Beyond the world of biopics is the land of music-centric documentaries, many of which are limited to film festival play before a DVD release. Several musical documentaries have already screened in theaters with more to come this summer. Here's a look at significant documentaries in the pipeline.
"Pearl Jam Twenty"
Directed by Cameron Crowe, who has said he set out to do for Pearl Jam what "The Kids Are Alright" did for the Who. It's scheduled for release in September, most likely while PJ is on the road, and will air on PBS Oct. 21. Columbia Records will release a soundtrack, and Simon & Schuster will publish a companion book.

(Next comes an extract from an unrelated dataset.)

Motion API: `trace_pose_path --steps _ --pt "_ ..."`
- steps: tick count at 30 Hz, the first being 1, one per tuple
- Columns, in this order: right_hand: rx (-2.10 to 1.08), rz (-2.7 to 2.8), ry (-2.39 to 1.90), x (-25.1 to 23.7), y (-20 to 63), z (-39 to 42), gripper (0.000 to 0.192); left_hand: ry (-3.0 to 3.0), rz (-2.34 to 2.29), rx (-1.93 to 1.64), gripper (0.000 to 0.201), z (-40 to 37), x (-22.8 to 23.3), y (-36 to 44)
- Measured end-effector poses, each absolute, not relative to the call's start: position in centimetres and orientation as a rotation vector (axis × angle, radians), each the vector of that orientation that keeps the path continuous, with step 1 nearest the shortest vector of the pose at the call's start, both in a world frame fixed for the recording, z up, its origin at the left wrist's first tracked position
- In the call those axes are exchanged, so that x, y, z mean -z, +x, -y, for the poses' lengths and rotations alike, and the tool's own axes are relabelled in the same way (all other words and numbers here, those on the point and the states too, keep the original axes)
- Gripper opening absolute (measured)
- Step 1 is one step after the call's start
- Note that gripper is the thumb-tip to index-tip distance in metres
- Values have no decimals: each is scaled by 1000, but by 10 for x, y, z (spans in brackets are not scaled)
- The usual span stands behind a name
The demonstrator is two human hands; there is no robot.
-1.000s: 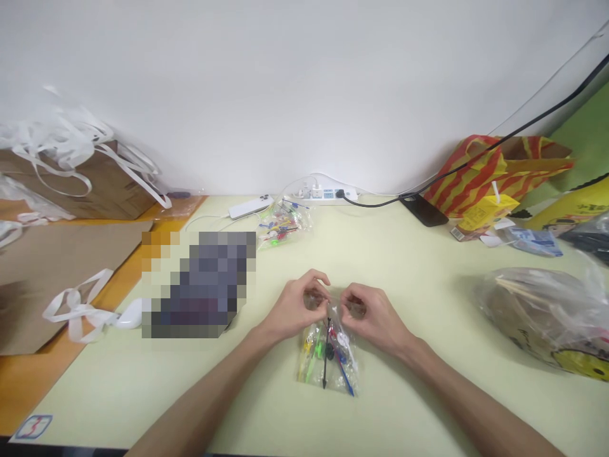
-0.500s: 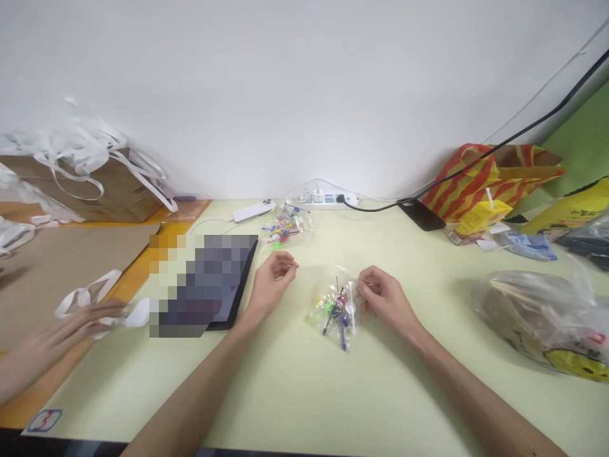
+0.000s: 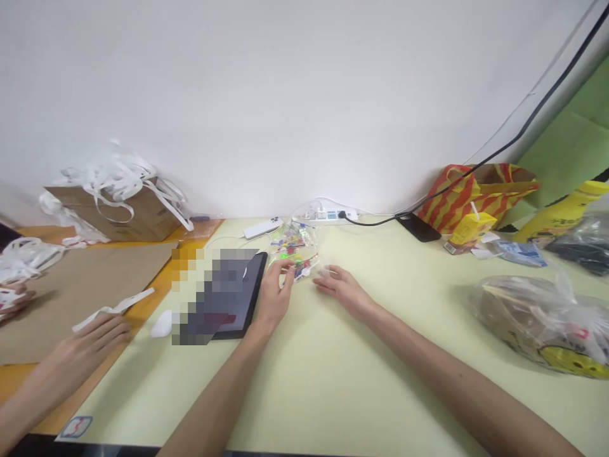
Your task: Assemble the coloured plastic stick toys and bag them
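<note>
A small clear plastic bag [image 3: 304, 270] of colourful thin plastic pieces lies near the back of the table, against a second similar bag [image 3: 290, 238]. My left hand [image 3: 276, 295] is at its left side, thumb and fingers closed on the bag's edge. At its right edge is my right hand [image 3: 346, 291], fingers stretched out and slightly apart, the tips close to the clear plastic. A tablet [image 3: 250, 308] lies just left of my left hand, partly blurred out.
A power strip [image 3: 328, 216], a white phone [image 3: 262, 227] and a dark phone [image 3: 419, 227] lie along the wall. On the right are a striped bag [image 3: 451, 203], a yellow drink carton [image 3: 471, 231] and a wrapped package [image 3: 523, 317]. Another person's hand [image 3: 98, 339] holds white strap at left.
The bag has moved away from me and left, up to the other bag, with both hands following. My right hand's fingers have straightened. The view has shifted slightly.
</note>
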State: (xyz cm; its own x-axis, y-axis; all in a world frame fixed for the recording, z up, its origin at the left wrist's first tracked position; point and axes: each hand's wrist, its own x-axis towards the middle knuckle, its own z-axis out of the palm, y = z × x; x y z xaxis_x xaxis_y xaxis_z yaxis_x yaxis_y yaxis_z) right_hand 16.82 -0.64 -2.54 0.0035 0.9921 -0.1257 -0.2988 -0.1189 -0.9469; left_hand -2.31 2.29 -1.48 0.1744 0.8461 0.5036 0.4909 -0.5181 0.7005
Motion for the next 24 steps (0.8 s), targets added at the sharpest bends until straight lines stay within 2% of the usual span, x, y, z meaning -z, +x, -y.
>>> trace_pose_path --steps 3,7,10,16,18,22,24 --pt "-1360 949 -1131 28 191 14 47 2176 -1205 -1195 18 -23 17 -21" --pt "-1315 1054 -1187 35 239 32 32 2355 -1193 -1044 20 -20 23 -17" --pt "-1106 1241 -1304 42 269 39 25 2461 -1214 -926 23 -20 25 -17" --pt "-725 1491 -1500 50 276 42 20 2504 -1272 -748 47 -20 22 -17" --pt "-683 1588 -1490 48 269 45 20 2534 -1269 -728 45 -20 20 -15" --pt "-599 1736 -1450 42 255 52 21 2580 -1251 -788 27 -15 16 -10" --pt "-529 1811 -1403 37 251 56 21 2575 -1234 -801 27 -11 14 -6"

"Living in the Material World"
Martin Scorsese developed the film with Harrison's widow, Olivia, beginning in 2007. The film was offered for sale at this year's Cannes Film Market with the intention of a 2011 release.

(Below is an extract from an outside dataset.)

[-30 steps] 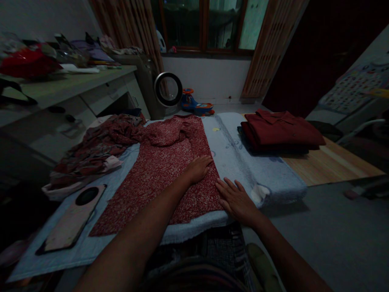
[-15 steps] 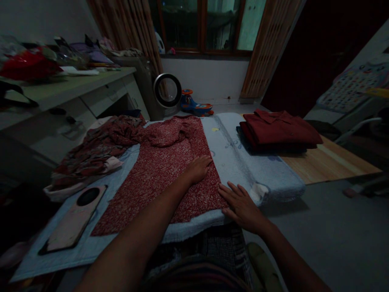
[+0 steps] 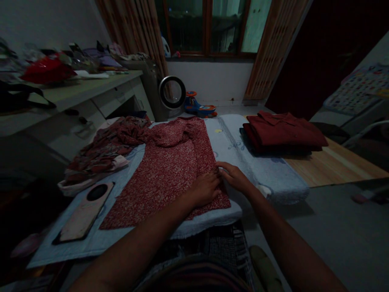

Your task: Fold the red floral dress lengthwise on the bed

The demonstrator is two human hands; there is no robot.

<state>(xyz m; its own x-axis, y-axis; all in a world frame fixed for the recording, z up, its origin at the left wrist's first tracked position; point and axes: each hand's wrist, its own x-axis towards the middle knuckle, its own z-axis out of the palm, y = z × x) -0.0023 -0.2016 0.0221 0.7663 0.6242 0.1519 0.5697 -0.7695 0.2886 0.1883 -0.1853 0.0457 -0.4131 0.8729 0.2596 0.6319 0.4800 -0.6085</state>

Director Kevin Macdonald ("The Last King of Scotland") screened 15 minutes of teaser footage from the Tuff Gong/Shangri-La Entertainment film at Cannes to distributors. The movie is the first authorized use of material from the Marley family's private archives.

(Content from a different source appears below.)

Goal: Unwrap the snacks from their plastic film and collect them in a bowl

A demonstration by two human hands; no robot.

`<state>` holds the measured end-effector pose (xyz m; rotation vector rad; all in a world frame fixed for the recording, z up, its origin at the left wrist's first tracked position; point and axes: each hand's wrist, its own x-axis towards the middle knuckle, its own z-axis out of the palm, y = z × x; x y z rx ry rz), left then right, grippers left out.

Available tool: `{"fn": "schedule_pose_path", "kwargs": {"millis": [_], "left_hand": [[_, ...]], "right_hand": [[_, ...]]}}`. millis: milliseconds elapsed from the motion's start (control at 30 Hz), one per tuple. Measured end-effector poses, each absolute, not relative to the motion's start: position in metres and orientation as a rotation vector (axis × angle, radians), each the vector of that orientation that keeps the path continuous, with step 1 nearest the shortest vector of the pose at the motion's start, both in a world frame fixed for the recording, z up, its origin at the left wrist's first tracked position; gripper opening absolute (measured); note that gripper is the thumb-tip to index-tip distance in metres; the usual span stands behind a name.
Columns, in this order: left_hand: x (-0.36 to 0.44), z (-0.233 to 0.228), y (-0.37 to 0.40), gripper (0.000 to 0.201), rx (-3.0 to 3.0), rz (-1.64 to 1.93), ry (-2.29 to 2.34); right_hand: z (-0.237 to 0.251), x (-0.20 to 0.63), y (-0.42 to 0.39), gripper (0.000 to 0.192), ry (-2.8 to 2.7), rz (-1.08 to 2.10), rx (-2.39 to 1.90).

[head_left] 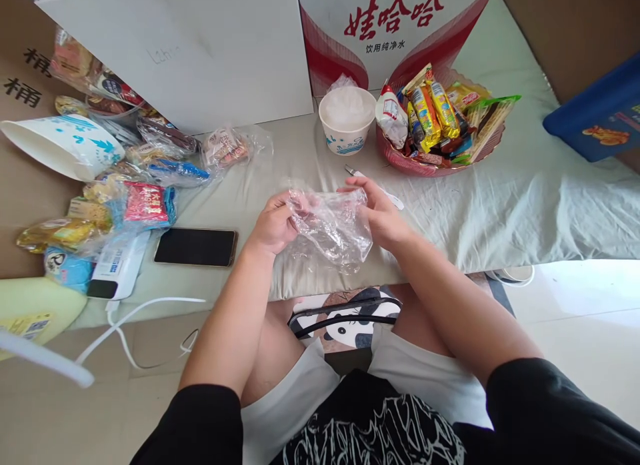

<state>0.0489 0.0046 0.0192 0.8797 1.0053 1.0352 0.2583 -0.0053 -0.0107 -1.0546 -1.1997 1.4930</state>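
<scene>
A clear plastic bag is stretched between my hands above the cloth-covered surface. My left hand pinches its left edge between thumb and fingers. At the opposite edge, my right hand grips the film, its index finger extended forward. The bag is crumpled and see-through, and no contents can be made out in it. Just beyond my right hand lies a slim white craft knife, partly hidden by the fingers. Farther back stands a paper tub with crumpled clear plastic inside.
A pink basket of wrapped snacks stands at the back right. Left are a black phone, a white power strip, a tipped paper tub and several snack packets. Cartons line the back; a blue box is right.
</scene>
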Motion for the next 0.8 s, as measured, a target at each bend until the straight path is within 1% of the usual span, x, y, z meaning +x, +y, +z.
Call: {"fn": "schedule_pose_path", "kwargs": {"millis": [67, 167, 233, 300, 367, 467, 500, 567, 633, 667, 767, 800], "left_hand": [[0.048, 0.019, 0.005, 0.024, 0.911, 1.006, 0.991], [0.045, 0.018, 0.005, 0.014, 0.965, 0.87, 1.012], [0.043, 0.019, 0.005, 0.012, 0.975, 0.77, 1.026], [0.042, 0.021, 0.004, 0.012, 0.967, 0.758, 1.009], [0.042, 0.023, 0.004, 0.02, 0.96, 0.826, 0.993], [0.042, 0.021, 0.006, 0.043, 1.028, 0.956, 1.015], [0.042, 0.019, 0.006, 0.045, 1.081, 0.999, 1.029], [0.041, 0.015, 0.007, 0.038, 1.205, 1.047, 1.048], [0.041, 0.011, 0.008, 0.021, 1.245, 1.063, 1.048], [0.041, 0.01, 0.008, 0.019, 1.216, 1.075, 1.035], [0.04, 0.009, 0.008, 0.053, 1.012, 1.117, 0.951], [0.04, 0.009, 0.007, 0.061, 0.95, 1.097, 0.925]], "right_hand": [[-0.009, 0.257, -0.006, 0.045, -1.204, 1.577, -1.038], [-0.006, 0.258, -0.005, 0.044, -1.094, 1.577, -1.031], [-0.004, 0.26, -0.003, 0.042, -1.023, 1.581, -1.036], [-0.003, 0.262, -0.002, 0.039, -0.969, 1.594, -1.049], [-0.004, 0.263, -0.001, 0.038, -0.934, 1.621, -1.048], [-0.006, 0.262, -0.002, 0.05, -0.943, 1.646, -1.02], [-0.008, 0.261, -0.003, 0.053, -0.964, 1.639, -1.022], [-0.01, 0.259, -0.004, 0.059, -1.034, 1.599, -1.061], [-0.013, 0.257, -0.005, 0.064, -1.122, 1.554, -1.119], [-0.014, 0.257, -0.005, 0.064, -1.152, 1.535, -1.138], [-0.014, 0.257, -0.004, 0.058, -1.139, 1.492, -1.115], [-0.014, 0.258, -0.004, 0.057, -1.116, 1.475, -1.091]]}}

"Can't Stand Losing You: Surviving the Police"
Director Lauren Lazin chronicles the Police through the eyes of band guitarist Andy Summers. For sale in Cannes, its release is expected this year.
A Tribe Called Quest
"Beats, Rhymes & Life"
Actor Michael Rapaport's documentary on the revolutionary rap group debuted at the Sundance Film Festival this year. Sony Pictures Classics will start a platform release July 8, hitting 32 cities by the end of summer.
"The Weird World of Blowfly"
Having been screened at eight film festivals, Jonathan Furmanski's directorial debut covers the story of the '60s/'70s X-rated rapper, Clarence Reid. Variance Film is releasing the movie, starting with New York and Los Angeles on July 8.
"Rejoice and Shout"
Magnolia Pictures will release director Don McGlynn's "definitive history of gospel music" on June 17. The film-featuring interviews with Smokey Robinson, Mavis Staples, Ira Tucker and others, plus archival footage of such legends as Mahalia Jackson and Sister Rosetta Tharpe-played the festival circuit in 2010, including the Seattle and San Francisco international film fests and BAMcinemaFEST in Brooklyn.
"Johnnie Be Goode"
Art Holliday's documentary on the pianist who first hired Chuck Berry and then played on all his hits is nearing postproduction. The film, executive-produced by the late George Hickenlooper, will be heavy on interviews with such rockers as the Rolling Stones and Eric Clapton as it attempts to set straight the Berry-Johnson story.
"Back and Forth"
Screened at South by Southwest and in theaters across the United States and United Kingdom in early April, James Moll's film will be released on DVD June 13.
"There But for Fortune"
Kenneth Bower's documentary on the '60s folk singer pulled in $250,000 from exclusive theatrical runs between December and May. First Run Features will release it on DVD July 19.
The Swell Season
"The Swell Season"
The 90-minute black-and-white film directed by Nick August-Perna, Chris Dapkins and Carlo Mirabella-Davis made its world premiere at the Tribeca Film Festival in April. The movie, which doesn't yet have distribution, captures the romance and breakup of Glen Hansard and Marketa Irglova.
"Of All the Things"
The chronicle of a '70s/'80s songwriter/producer rising from obscurity to perform in 2007 in the Philippines where his lone solo album had been a hit for three decades. Still without distribution after more than two years, Warner Bros. owns the rights to make a scripted version of the story.
"The Peter Green Story - Man of the World"
The story of the eccentric Fleetwood Mac co-founder-and one of rock's greatest guitarists-has been kicking around since 2009 and still isn't available in the United States. Aspect Films was selling the documentary at Cannes.